Records drawn from a dataset:
--- START ---

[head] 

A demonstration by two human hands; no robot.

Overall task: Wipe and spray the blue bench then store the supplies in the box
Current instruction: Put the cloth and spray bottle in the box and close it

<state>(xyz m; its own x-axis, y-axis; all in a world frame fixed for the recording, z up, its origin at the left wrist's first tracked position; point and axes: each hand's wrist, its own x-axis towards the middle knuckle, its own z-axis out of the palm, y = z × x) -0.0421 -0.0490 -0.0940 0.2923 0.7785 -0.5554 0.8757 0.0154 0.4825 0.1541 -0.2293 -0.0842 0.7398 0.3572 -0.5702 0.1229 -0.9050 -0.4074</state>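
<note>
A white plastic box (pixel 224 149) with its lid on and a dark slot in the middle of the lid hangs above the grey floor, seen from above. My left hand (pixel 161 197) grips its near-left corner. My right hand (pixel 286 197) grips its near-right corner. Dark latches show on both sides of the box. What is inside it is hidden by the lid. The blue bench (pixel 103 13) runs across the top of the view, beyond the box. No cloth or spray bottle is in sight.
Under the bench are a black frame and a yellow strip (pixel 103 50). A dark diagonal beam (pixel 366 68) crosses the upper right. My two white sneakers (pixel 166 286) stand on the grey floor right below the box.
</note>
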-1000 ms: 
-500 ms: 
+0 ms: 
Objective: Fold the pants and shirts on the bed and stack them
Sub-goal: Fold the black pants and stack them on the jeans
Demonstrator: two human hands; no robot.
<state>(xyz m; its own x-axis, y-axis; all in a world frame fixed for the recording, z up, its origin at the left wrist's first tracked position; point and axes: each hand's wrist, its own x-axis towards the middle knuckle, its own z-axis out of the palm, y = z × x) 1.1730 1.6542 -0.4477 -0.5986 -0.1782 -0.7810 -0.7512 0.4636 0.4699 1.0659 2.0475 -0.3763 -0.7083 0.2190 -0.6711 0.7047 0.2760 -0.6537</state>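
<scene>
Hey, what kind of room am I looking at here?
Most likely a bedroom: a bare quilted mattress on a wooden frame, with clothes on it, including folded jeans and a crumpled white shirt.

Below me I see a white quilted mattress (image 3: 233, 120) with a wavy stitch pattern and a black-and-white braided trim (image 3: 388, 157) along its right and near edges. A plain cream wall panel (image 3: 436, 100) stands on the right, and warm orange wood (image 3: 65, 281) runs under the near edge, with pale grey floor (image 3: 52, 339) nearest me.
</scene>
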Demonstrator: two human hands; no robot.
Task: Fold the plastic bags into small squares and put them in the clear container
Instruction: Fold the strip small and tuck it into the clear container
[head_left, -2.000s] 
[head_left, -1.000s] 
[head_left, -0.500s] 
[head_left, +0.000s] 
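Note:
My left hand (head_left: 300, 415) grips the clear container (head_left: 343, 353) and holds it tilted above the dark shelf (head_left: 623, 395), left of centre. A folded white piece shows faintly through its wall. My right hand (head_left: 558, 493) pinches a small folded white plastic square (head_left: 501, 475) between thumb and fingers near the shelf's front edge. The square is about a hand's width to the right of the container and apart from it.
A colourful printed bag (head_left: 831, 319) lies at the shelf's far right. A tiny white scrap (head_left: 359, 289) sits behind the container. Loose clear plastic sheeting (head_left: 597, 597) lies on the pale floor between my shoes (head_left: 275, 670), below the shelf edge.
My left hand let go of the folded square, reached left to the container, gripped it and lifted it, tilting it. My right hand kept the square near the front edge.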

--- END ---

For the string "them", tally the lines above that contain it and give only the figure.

Exercise solution -
3